Where that flight takes us, who knows? 400 different places! Like this beloved statue of Saint Anselm behind me. We are looking forward to the start of a journey. The paths we follow in life will change us, and that is okay. Four years from now we will be ready to offer yet another version of our Conversatio of the good life. And if we have the courage to embrace change, we will be revising it again and again and again.
So there it is. My re-do.
But, I guess the important thing isn’t whether we present about the good life, but that we live one. So, classmates: no matter how far away you travel from this quaint Benedictine college, bring your good life, your Anselmian values, with you. Involve yourself in your new communities. Radiate kindness. Show up for others. Hold the door for the person behind you. And Hawks keep building your wings! Congratulations!
Each year the Saint Anselm College Chapter of the American Association of University Professors presents the Distinguished Faculty Award. The award reads: "For excellence in teaching and scholarship, contributions to the academic community through active and positive relations with colleagues and students, and an involved concern for humanity."
When the committee reviews the nominations for this award, we are sometimes surprised to see that someone clearly deserving of the award has yet to receive it. This year’s recipient is one such case. They have collaborated to create a more inclusive campus and to highlight marginalized voices and perspectives. This persons’ colleagues, students, and family all spoke glowingly about their mentorship and their devotion to using their knowledge to help others to fully develop themselves and their interests. As one colleague notes: This person “influenced my ideas and actions almost every day. From them I learned to study and write about things I truly love and that I want to teach to students.”
This year’s recipient is well published, including multiple books. They are acknowledged as a campus leader by their peers, having been elected as a Faculty Senator for multiple terms and having served as a Department Chair. But what stands out the most when you talk to students, alumni, and faculty about this person is that they are an amazing educator. As one student puts it: “They wants every student to succeed and grow, and they will push their students to make sure that happens.”
This year’s recipient grew up in Indianapolis, before moving to New York. There, she put herself through her PhD at Columbia University working as a server in a pub, ultimately specializing in 20th-Century British Literature. She taught at Golden Gate University and the University of San Francisco before joining the Saint Anselm faculty in 1994. Not content with just writing about Americana musicians in her recent volume on Townes Van Zandt, she also performs across the state in multiple bands with her husband.

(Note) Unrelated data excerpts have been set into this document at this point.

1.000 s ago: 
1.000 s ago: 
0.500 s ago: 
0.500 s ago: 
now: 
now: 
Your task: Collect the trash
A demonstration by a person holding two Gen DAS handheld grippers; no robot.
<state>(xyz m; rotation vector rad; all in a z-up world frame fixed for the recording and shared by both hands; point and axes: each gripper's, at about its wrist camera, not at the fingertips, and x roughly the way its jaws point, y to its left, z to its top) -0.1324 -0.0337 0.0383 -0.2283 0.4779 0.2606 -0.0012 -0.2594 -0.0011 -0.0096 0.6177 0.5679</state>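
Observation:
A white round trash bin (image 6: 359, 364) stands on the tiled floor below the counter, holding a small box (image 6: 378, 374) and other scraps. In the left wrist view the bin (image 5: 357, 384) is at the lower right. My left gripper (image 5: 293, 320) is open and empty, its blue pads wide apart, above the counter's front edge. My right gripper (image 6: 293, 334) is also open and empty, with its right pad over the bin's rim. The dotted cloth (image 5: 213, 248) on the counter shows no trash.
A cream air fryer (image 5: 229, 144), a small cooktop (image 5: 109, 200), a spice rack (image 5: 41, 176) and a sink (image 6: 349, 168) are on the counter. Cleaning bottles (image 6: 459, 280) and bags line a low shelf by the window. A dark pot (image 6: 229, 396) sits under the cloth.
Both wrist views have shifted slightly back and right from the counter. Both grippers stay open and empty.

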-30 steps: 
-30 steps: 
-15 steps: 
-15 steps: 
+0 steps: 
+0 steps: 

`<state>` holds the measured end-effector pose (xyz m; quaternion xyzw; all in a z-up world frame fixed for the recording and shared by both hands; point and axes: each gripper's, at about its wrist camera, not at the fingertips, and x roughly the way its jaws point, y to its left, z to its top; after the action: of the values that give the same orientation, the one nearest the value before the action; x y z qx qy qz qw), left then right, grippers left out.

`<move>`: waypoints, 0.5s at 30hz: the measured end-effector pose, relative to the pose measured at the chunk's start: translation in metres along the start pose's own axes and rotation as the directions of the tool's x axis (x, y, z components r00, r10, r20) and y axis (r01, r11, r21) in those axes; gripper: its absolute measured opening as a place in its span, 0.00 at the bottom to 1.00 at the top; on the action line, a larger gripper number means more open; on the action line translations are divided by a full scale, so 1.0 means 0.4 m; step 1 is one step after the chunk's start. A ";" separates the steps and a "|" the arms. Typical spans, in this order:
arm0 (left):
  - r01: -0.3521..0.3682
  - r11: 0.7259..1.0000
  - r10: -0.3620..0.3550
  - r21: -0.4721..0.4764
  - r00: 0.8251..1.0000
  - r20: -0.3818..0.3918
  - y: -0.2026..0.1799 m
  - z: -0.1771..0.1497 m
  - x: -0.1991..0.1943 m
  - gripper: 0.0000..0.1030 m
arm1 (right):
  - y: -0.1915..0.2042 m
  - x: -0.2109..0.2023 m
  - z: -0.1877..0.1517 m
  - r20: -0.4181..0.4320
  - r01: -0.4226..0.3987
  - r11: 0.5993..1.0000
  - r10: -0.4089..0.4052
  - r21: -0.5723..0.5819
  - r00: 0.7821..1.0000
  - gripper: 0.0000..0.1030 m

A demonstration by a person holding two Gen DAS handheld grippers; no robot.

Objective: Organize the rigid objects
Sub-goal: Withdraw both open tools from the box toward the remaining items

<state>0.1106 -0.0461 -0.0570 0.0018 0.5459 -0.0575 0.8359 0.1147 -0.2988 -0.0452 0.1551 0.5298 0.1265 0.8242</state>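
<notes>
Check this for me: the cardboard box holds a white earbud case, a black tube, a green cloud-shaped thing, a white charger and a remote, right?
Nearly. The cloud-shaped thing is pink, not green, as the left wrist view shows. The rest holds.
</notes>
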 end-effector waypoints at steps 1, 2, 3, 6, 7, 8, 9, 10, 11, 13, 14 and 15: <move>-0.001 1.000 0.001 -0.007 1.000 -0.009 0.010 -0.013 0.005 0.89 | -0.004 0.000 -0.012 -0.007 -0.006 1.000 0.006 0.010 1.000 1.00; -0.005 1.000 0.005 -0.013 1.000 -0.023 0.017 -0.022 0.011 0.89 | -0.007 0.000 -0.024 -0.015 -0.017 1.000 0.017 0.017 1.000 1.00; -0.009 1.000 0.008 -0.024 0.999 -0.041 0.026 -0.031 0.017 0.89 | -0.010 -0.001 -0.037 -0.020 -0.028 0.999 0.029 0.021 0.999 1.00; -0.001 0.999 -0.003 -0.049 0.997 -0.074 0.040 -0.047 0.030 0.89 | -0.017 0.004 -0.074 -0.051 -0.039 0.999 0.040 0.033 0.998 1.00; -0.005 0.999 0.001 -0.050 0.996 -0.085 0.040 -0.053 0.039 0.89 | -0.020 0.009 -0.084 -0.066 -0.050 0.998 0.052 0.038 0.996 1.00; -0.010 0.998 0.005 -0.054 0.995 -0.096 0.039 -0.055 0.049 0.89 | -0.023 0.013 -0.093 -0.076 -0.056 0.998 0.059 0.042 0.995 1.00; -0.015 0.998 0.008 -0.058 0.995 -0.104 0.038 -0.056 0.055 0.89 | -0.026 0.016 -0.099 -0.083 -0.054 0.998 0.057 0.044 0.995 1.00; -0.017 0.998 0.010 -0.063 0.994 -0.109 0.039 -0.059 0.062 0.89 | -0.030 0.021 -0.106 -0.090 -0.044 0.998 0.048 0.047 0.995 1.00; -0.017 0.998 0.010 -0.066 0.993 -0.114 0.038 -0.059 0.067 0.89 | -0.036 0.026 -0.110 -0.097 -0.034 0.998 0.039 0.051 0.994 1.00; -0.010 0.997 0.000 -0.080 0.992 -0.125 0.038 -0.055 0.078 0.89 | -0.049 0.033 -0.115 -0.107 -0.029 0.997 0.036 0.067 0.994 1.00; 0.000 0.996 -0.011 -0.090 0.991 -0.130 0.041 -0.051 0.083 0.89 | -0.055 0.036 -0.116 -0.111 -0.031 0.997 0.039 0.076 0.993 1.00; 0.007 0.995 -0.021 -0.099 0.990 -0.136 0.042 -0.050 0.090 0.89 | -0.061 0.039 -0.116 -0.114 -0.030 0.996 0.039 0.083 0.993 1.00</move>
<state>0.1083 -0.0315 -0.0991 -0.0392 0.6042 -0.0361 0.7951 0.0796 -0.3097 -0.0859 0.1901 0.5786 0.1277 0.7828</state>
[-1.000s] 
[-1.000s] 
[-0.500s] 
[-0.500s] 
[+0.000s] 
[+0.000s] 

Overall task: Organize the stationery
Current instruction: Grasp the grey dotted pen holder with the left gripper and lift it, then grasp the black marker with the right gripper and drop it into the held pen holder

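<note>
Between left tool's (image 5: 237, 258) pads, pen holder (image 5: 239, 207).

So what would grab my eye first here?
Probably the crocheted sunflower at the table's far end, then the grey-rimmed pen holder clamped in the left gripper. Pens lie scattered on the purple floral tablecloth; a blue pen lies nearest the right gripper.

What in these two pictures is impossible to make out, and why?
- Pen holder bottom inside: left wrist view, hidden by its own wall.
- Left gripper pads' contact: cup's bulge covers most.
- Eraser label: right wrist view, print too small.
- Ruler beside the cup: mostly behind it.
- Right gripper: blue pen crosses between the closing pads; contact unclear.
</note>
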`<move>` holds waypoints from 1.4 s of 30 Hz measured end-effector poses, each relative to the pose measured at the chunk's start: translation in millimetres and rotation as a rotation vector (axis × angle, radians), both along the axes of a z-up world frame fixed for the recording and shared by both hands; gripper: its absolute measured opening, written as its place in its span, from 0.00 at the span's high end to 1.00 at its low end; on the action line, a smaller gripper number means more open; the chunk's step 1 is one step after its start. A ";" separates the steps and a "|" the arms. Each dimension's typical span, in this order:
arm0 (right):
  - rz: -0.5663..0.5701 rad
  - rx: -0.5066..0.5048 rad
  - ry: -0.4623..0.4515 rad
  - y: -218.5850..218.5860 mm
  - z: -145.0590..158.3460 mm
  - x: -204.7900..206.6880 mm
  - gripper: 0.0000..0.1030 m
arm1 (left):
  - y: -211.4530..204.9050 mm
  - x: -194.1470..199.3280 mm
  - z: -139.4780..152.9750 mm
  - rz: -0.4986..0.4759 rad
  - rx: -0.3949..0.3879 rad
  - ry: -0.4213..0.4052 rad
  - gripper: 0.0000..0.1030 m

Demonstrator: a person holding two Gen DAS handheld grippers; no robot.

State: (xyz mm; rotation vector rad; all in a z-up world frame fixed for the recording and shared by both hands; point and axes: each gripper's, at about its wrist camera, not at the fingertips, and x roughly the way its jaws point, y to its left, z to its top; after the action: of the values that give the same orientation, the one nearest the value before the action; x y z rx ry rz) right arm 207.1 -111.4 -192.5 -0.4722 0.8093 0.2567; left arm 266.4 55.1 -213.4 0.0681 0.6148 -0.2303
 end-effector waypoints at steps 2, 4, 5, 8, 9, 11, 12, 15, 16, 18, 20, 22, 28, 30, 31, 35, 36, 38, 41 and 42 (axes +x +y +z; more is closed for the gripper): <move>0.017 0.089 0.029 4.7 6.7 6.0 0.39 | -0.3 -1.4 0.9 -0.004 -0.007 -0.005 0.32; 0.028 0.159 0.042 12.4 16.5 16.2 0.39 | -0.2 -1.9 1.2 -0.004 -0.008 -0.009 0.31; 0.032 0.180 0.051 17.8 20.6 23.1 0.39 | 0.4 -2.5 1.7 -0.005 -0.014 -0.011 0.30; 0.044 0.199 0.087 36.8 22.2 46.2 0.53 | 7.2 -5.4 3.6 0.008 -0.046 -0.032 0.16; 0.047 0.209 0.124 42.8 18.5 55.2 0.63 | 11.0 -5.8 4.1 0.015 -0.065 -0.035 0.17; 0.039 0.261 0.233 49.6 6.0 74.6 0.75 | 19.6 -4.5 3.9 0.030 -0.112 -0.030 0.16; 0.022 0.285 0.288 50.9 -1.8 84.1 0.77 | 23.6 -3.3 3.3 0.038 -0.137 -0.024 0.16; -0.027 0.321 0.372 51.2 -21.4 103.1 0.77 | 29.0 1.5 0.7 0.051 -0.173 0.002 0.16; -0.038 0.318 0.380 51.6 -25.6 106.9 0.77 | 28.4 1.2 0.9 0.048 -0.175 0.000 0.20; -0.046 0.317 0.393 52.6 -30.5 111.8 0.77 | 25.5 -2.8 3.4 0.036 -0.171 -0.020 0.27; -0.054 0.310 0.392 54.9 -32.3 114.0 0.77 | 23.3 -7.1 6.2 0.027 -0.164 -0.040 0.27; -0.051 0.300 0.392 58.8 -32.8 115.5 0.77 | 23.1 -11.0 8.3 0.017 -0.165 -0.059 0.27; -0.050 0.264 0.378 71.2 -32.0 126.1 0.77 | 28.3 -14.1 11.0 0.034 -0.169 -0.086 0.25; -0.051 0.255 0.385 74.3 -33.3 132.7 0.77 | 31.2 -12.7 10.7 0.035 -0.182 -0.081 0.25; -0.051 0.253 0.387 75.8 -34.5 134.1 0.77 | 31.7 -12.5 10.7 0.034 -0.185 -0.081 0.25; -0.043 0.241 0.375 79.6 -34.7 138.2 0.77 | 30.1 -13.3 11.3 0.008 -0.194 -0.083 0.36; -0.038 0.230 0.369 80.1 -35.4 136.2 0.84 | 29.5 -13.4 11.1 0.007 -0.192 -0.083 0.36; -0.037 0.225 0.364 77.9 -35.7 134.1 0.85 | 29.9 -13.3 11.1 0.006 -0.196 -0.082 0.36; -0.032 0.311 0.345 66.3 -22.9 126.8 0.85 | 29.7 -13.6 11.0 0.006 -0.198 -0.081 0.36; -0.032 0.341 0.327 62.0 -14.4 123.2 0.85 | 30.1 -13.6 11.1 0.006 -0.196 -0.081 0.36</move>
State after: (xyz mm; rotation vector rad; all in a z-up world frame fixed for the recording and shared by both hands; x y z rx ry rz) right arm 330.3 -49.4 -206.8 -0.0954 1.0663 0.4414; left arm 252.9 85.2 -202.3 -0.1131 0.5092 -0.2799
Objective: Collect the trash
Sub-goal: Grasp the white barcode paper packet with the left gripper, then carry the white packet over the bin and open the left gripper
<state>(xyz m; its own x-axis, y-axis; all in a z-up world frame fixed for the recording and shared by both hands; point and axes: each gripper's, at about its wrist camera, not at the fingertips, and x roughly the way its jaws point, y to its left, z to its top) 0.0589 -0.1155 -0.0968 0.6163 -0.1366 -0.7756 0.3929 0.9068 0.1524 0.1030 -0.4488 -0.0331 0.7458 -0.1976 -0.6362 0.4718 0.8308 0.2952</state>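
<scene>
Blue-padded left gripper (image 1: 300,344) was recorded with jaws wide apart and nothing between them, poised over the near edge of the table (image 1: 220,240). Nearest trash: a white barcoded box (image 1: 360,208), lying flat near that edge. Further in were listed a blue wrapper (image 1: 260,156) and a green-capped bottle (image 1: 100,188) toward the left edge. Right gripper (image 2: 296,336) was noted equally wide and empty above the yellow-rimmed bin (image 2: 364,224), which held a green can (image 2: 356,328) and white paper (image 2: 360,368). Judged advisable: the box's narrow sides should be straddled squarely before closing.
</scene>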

I reached out to one of the recipient’s daughters for a quote to include today. I received a 1,200-word speech in return that was so full of love and admiration for the recipient that I had to print it out to include with the award that I am about to hand to her. It was difficult to select a single quote, but I think this one summarizes the feelings of award winner’s colleagues and students: “I hope she realizes that she's given me the most important things a parent, or a teacher, can give: a rich internal life, healthy esteem for my own intelligence and creativity, and my own place in relation to the great works of human imagination.”
I’ll end by again stealing a quote from her daughter: “You deserve all the accolades coming your way, and I can't wait for you to have a retirement where you get to live your values, take some time to relax, and become a frequenter of every coffee shop in New Hampshire.”
It is my honor to award the 2025 American Association of University Professors Distinguished Faculty Award to Professor of English, Dr. Ann Holbrook.
Let me start by with a word of thanks to our speaker Lindsey Dunn for her inspiring words. I also want to extend a special thanks to Joe Parody-Brown, Chair of our Alumni Council, for being here today to welcome you, our graduates, into the family of Saint Anselm College alumni all over the world.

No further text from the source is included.